== TASK ITEM ==
Beginning with the line that holds "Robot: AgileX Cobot", please retype each line through the end of the listing below, both ends included, and nothing more.
☆ ☆ ☆ ☆ ☆ ☆ ☆
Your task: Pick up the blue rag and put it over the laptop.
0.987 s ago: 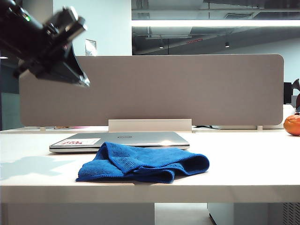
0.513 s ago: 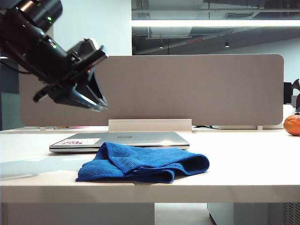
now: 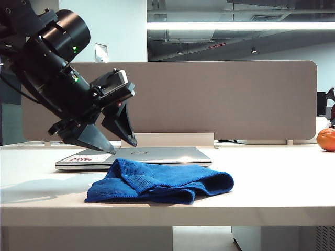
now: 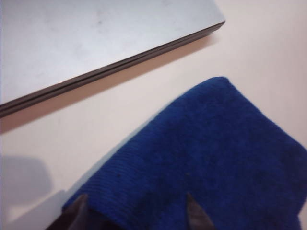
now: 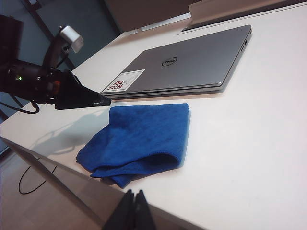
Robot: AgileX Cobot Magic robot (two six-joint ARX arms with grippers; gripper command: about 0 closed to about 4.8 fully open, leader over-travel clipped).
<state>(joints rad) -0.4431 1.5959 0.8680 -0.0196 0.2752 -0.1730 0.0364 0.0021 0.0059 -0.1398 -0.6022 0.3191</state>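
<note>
The blue rag lies crumpled on the white table, in front of the closed silver laptop and touching its front edge. My left gripper hangs open just above the rag's left end and the laptop's stickered corner, tilted down. In the left wrist view its two fingertips straddle the rag with nothing held, and the laptop lies beyond. My right gripper is shut and empty, back beyond the table's front edge, looking over the rag, the laptop and the left gripper.
A grey partition panel stands along the back of the table, with a white block at its foot behind the laptop. An orange round object sits at the far right. The table's front edge runs just before the rag.
My left arm has swung down from the upper left to just above the rag's left end, and its jaws have opened. Rag and laptop have not moved.
</note>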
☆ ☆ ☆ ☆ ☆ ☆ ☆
== RESPONSE TO THIS EXERCISE ==
Robot: AgileX Cobot Magic robot (two six-joint ARX arms with grippers; gripper command: about 0 closed to about 4.8 fully open, leader over-travel clipped).
<state>(joints rad) -0.4431 1.5959 0.8680 -0.0196 0.2752 -0.1730 0.0364 0.0021 0.0059 -0.1398 -0.6022 0.3191</state>
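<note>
The blue rag lies crumpled on the white table, in front of the closed silver laptop and touching its front edge. My left gripper hangs open just above the rag's left end and the laptop's stickered corner, tilted down. In the left wrist view its two fingertips straddle the rag with nothing held, and the laptop lies beyond. My right gripper is shut and empty, back beyond the table's front edge, looking over the rag, the laptop and the left gripper.
A grey partition panel stands along the back of the table, with a white block at its foot behind the laptop. An orange round object sits at the far right. The table's front edge runs just before the rag.
My left arm has swung down from the upper left to just above the rag's left end, and its jaws have opened. Rag and laptop have not moved.
</note>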

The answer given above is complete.